そんな事を考えていると「ね」とトキシィが言う。
「ニブルヘイムの魔王倒したらさ、次は、ローマン皇帝を倒すことになるのかな」
「そうなるんじゃないか? 女王ヘルも楽しみだよな。どのくらい強いんだろ」
「……これは、本当に、ちょっとした質問なんだけど」
「ん?」
俺はトキシィを見る。トキシィはじっと俺のことを見上げている。
「―――ウェイドは、どこまで強くなるの?」
「……どこまでってのは」
俺が問い返すと、トキシィは前に向き直る。
「ううん。ちょっと違うかな。何ていうかね、ウェイドなら、本当に世界最強になっちゃうんだろうなって、そう思うんだ。つまり」
トキシィは一呼吸入れて、言う。
「今みたいに『最強の一人』じゃなくて、誰もウェイドに敵わない、みたいな、そういう強さを、きっとウェイドは持ってしまうんじゃないかって。その」
―――絶対的な強さを。
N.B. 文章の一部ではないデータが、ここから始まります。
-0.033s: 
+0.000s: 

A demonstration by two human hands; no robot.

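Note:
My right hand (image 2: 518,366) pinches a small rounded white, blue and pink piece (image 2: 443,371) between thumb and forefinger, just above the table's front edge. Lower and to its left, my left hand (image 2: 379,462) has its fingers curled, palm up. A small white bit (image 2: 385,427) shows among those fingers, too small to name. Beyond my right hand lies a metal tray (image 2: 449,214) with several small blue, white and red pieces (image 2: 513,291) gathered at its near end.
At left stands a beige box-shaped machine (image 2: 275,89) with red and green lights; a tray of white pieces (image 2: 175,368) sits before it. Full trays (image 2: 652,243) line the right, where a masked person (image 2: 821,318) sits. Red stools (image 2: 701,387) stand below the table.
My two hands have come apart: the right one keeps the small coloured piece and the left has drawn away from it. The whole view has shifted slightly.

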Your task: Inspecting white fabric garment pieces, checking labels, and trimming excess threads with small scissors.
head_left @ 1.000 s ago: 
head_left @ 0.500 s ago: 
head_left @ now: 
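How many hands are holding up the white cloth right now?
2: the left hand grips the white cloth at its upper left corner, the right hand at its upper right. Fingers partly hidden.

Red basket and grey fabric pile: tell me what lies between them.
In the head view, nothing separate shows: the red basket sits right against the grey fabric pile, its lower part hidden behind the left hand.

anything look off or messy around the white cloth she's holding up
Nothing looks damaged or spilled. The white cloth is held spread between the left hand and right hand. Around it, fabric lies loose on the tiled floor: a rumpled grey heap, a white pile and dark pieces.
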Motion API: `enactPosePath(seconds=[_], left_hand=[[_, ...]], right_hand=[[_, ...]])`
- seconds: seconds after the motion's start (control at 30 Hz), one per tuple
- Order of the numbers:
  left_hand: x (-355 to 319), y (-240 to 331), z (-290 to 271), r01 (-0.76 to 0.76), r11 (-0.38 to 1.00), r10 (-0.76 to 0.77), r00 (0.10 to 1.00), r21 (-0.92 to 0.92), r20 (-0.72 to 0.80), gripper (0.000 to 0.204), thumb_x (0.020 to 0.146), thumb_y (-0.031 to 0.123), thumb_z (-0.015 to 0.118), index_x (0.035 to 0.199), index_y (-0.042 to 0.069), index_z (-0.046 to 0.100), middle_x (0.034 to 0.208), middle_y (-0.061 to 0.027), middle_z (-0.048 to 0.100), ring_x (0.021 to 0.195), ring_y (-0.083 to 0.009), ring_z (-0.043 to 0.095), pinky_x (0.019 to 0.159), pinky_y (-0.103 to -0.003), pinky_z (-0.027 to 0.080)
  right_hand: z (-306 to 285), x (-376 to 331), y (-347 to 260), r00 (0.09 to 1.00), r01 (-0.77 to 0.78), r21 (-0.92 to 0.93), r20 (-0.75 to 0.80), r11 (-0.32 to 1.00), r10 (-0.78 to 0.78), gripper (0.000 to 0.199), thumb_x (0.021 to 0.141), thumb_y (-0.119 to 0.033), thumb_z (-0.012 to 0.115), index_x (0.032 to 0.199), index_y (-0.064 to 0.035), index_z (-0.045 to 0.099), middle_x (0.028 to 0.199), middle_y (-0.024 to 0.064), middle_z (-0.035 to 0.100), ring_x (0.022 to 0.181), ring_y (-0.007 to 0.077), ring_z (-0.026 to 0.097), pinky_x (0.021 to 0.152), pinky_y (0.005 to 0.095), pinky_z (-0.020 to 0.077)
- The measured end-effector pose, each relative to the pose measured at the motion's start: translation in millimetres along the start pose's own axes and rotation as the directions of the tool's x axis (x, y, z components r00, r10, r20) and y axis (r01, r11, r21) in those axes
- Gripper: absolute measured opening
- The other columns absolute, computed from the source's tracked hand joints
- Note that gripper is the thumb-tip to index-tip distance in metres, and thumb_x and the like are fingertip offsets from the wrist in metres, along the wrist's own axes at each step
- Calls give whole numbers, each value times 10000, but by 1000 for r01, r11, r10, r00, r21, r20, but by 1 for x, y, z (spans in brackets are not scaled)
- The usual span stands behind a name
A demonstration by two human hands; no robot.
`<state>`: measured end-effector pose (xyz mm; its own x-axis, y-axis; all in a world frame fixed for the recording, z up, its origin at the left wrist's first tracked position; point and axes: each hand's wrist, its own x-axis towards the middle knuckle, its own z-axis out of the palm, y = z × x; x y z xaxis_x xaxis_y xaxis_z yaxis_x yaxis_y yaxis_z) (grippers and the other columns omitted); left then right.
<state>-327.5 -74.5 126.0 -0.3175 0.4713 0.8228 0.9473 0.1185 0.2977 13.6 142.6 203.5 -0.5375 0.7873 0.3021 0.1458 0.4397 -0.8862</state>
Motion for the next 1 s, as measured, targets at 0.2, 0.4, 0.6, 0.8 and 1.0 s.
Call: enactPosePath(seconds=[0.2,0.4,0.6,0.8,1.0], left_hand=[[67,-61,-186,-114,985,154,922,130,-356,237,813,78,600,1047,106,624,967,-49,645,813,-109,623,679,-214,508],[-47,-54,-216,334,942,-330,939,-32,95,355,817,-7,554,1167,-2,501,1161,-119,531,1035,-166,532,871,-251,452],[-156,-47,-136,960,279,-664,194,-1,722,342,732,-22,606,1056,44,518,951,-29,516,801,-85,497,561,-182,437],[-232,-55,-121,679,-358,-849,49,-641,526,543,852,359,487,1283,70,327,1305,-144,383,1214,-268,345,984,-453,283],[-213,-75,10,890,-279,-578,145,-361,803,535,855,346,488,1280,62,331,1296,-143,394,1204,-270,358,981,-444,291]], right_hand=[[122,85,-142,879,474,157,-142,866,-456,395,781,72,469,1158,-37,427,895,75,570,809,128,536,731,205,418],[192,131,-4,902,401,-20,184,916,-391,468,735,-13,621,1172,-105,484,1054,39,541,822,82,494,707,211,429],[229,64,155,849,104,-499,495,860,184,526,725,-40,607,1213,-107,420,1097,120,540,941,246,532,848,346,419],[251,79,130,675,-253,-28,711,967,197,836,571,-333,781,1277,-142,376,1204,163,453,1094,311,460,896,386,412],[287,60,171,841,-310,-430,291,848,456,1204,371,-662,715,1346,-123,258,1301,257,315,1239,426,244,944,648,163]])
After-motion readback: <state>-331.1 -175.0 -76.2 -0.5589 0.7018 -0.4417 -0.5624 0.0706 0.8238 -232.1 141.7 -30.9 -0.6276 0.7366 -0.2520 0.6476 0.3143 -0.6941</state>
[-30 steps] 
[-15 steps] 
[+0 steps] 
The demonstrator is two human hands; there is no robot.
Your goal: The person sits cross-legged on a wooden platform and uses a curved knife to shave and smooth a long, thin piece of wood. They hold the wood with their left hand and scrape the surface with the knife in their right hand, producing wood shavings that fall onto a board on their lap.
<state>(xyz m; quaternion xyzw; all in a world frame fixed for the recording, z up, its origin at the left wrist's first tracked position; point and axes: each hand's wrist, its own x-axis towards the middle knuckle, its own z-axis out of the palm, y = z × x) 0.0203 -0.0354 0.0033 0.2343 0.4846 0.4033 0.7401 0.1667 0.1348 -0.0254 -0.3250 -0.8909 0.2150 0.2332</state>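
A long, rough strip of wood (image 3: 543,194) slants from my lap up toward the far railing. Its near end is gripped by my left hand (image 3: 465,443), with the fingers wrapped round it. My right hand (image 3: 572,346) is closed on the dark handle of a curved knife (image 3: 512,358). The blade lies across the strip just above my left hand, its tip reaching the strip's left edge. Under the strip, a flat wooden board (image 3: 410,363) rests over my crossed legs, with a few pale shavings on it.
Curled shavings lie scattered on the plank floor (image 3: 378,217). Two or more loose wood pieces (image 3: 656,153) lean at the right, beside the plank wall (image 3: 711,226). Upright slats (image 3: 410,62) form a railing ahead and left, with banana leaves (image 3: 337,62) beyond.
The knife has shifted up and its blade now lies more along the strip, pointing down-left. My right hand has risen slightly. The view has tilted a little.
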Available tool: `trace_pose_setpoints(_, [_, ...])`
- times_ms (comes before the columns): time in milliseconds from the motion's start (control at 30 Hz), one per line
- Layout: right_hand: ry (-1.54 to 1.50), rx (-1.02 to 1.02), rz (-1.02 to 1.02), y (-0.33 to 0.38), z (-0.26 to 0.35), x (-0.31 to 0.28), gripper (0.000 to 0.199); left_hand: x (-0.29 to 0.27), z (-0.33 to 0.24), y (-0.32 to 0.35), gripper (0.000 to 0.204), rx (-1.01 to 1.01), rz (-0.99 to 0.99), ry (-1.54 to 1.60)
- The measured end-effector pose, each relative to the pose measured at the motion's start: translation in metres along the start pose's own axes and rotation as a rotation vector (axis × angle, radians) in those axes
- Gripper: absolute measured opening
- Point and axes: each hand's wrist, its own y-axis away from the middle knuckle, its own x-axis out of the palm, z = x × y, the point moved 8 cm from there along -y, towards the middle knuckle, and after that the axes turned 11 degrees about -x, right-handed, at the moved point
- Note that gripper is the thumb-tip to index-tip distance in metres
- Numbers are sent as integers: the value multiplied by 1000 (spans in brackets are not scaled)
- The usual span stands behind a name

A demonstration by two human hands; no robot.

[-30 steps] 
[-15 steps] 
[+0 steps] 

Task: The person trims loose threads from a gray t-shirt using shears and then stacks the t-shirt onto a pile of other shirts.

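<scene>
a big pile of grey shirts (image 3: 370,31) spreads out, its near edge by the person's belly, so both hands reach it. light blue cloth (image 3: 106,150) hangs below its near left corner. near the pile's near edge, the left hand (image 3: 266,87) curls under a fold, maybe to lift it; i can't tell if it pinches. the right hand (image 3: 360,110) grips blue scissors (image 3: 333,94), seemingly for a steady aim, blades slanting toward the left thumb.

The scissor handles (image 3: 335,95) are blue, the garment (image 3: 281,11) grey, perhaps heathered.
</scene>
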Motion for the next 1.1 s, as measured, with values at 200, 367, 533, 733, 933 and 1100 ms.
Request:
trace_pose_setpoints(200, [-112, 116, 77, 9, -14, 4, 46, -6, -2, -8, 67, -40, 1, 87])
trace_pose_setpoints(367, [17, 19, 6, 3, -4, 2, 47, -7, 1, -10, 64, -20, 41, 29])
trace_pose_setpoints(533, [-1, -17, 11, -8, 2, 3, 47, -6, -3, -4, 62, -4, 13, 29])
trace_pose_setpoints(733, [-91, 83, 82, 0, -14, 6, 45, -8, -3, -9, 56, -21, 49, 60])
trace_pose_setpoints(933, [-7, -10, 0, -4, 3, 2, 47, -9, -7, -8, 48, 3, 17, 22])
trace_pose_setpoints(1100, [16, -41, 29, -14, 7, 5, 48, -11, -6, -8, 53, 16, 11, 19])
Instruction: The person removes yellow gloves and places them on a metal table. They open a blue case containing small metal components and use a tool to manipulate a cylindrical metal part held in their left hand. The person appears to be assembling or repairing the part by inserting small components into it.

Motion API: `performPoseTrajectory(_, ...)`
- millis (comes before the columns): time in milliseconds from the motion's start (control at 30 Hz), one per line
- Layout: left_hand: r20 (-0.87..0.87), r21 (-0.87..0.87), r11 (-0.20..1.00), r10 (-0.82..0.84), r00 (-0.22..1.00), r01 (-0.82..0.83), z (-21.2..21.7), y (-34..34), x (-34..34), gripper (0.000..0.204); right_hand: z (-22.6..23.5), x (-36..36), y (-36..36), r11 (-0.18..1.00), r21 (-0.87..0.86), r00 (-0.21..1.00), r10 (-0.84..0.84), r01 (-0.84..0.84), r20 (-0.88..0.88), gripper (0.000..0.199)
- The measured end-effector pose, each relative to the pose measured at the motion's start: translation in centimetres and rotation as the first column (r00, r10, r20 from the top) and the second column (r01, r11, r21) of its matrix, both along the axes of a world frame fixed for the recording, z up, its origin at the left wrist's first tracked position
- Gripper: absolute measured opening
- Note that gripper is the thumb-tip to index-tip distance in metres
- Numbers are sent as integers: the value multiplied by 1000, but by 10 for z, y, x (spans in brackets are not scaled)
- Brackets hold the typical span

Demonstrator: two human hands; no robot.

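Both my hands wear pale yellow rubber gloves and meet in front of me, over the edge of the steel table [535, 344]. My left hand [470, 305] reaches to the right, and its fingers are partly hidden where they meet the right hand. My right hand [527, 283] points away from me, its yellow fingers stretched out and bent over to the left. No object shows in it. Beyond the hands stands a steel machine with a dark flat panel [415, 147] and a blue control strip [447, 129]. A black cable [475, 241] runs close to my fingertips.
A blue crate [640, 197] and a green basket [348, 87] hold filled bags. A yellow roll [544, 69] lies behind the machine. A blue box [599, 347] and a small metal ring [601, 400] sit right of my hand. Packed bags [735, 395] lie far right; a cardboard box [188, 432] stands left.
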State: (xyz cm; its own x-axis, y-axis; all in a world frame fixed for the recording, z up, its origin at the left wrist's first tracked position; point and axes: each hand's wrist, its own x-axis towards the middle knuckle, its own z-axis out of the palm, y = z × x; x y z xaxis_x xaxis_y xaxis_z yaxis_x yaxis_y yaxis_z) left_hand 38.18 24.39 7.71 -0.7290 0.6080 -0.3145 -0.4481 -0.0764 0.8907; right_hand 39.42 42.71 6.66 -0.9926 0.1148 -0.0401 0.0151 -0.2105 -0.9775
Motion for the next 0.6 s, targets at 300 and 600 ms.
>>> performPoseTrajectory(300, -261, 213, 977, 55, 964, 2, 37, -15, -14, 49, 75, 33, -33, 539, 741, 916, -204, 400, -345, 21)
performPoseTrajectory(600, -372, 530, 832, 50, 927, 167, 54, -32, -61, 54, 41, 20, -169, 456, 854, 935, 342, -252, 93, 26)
トキシィは言う。
「……ローマン皇帝みたいにか?」
「あははっ。ローマン皇帝は、そういう人なのかもね。だから好き勝手出来る。私も色々聞かされたよ。でもさ」
「でも?」
ぎゅ、とトキシィは、俺の腕を抱きしめる力を強める。
「……ウェイドは、強敵が好きだから。世界の全員が自分よりも弱いのは、きっと楽しくないんだろうなって」
「……」
俺は沈黙する。強敵の居ない世界。誰もが俺よりも弱い世界。
それは……ちょっと、想像がつかない。簡単な想像のはずなのに、ピンと来ない。
「……よく分からない」
「―――。……ま、その時が来たらさ、考えようよ。大丈夫! ウェイドには、私たちが付いてるから!」
ね? と笑顔を向けられて、「そうだな」と俺は微笑み返す。
それから前を向き直ると、そこには森があった。つまり、先ほど見つけた村長魔獣が居る森が。